Service Level Agreements (SLAs) are a crucial part of Service Level Management, and therefore one of the key components of IT service management . They are the basis for building and delivering IT services, and play a key role in ensuring that both the client and the service provider are on the same page and that the service delivery is at par with or exceeds customer expectations.
In this article, we’ll cover every aspect of SLAs: what they are, their components, and advantages and disadvantages, as well as some of the commonly asked questions about SLAs .
SLAs are essentially a contract between a service provider and a client. They detail the nature of services that will be provided and their quality and performance metrics . They were used by telecom operators and internet service providers, and are now employed by companies and organizations in many industries.
SLAs can be between more than two parties and different departments or units in an organization. Though their main goal is to align the services provided with those required by the client, they can be legally binding. In fact, they also contain measures to be initiated in case the service provider could not deliver the services or meet the specified quality requirements.
A service level agreement usually describes the parties involved, the nature of service rendered, quality or performance metrics for the services, how and when the contract may be terminated, and, as mentioned above, how to fix issues with service quality.
For example, most cloud service providers often 99.99% (often referred to as four nines) or even 99.999% uptime for their services in their SLAs. And if they fail to deliver on it, they’ll give service credits (points that can be redeemed for cloud services).
SLAs ensure that both clients and the service providers understand the exact nature and quality of service to be rendered.
From a client’s perspective, an SLA guarantees that the requested services will be delivered; it assures the client that they will fit their requirements. The SLA dictates the standards for every service provided and how these standards will be measured.

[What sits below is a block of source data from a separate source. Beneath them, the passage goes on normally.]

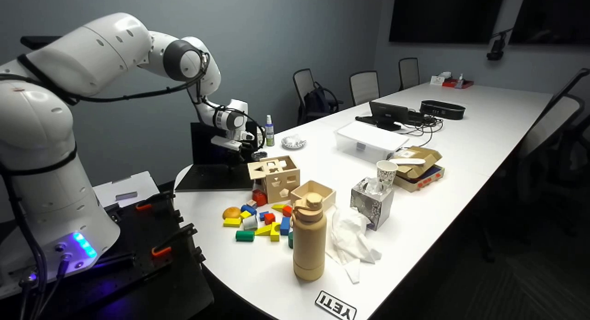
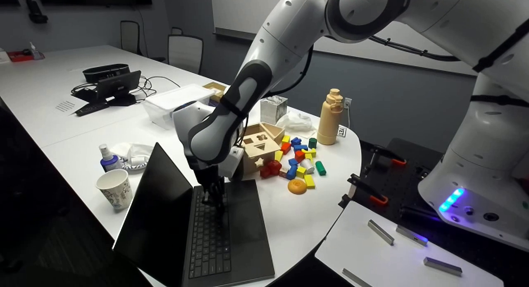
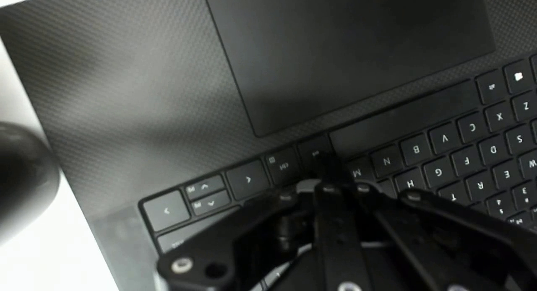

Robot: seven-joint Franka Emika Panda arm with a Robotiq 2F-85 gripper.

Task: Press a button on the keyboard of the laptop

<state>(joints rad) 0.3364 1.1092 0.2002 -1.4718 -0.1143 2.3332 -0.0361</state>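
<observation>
Right now I hold the gripper [image 3: 330, 165] clenched, down at the keyboard [image 3: 437, 172] beside the space bar [image 3: 407, 122], contact unclear, with the laptop [image 2: 244, 225] unfolded at a rounded corner of the bench [image 2: 297, 221].

The white robot arm [image 1: 99, 52] with dark grey joint bands [image 1: 172, 59] arches up from its rounded white base [image 1: 50, 200] (that blue light strip [image 1: 85, 245] glows from where I stand) and drops to a white wrist [image 1: 237, 107], the black two-fingered gripper [image 3: 330, 167] pointing downward, jaws together.
</observation>
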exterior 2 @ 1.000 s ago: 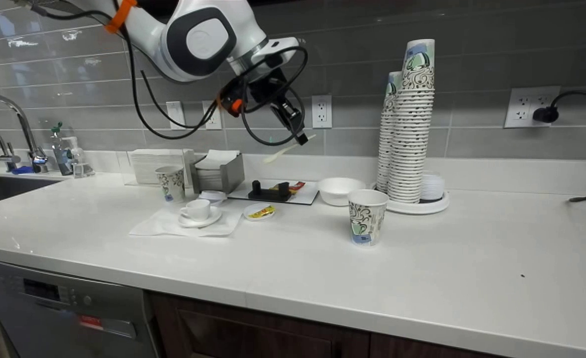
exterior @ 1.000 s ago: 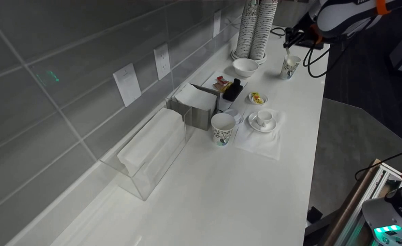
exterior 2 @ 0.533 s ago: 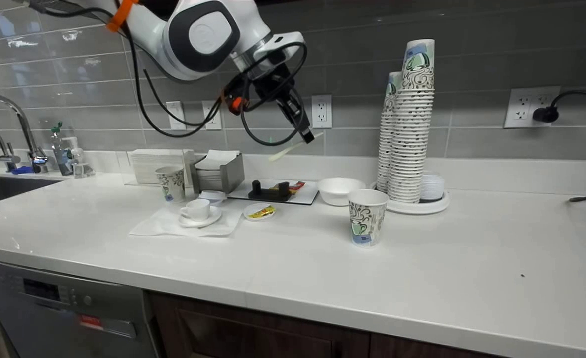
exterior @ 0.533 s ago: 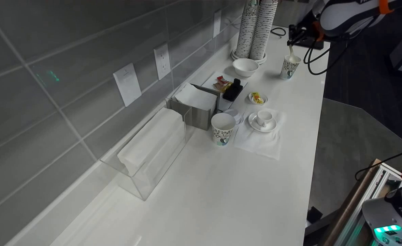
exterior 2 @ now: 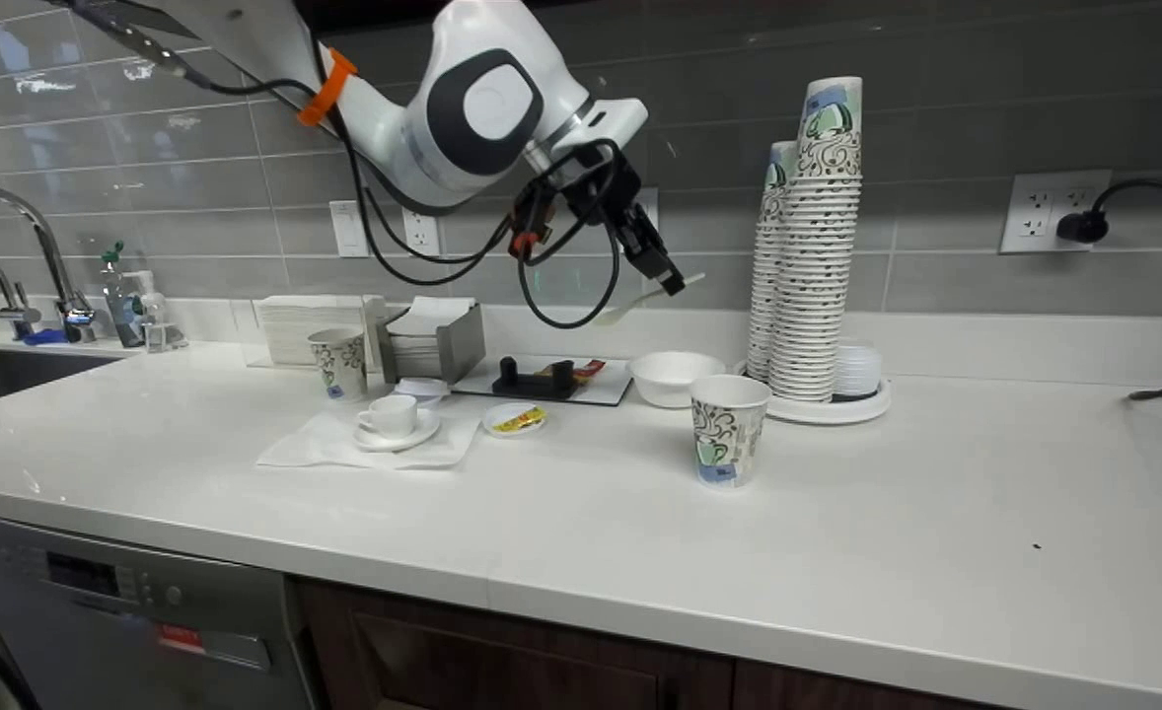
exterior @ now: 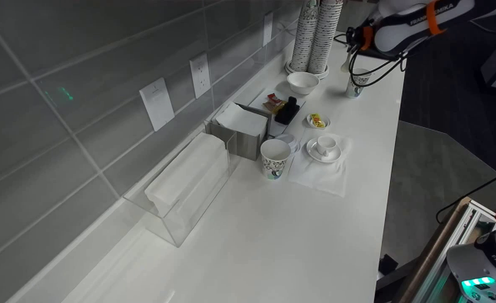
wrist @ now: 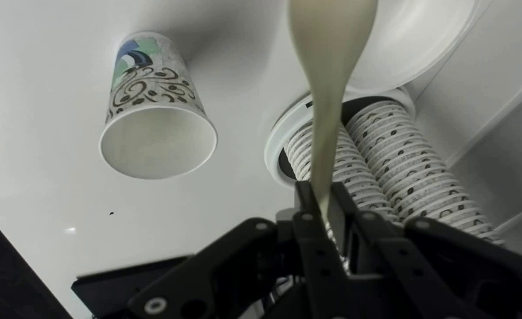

From a service provider perspective, the SLA ensures clear communication between them and the client. It removes (to a large extent) ambiguity between client expectations and what the service provider understood. It reduces the possibility of a dispute over services delivered, and if a conflict does occur, the SLA offers remedial mechanisms.
The document also dictates the deliverables from the client’s end as well. It dictates the elements or resources, such as different documents, access credentials, information, and other resources the service provider may need to deliver the services.
Another benefit is that the SLA standardizes the processes for the service provider. Every client may have different requirements, but with carefully documented SLAs , they can align client requirements with the organization’s operations. An SLA helps service providers organize resources efficiently.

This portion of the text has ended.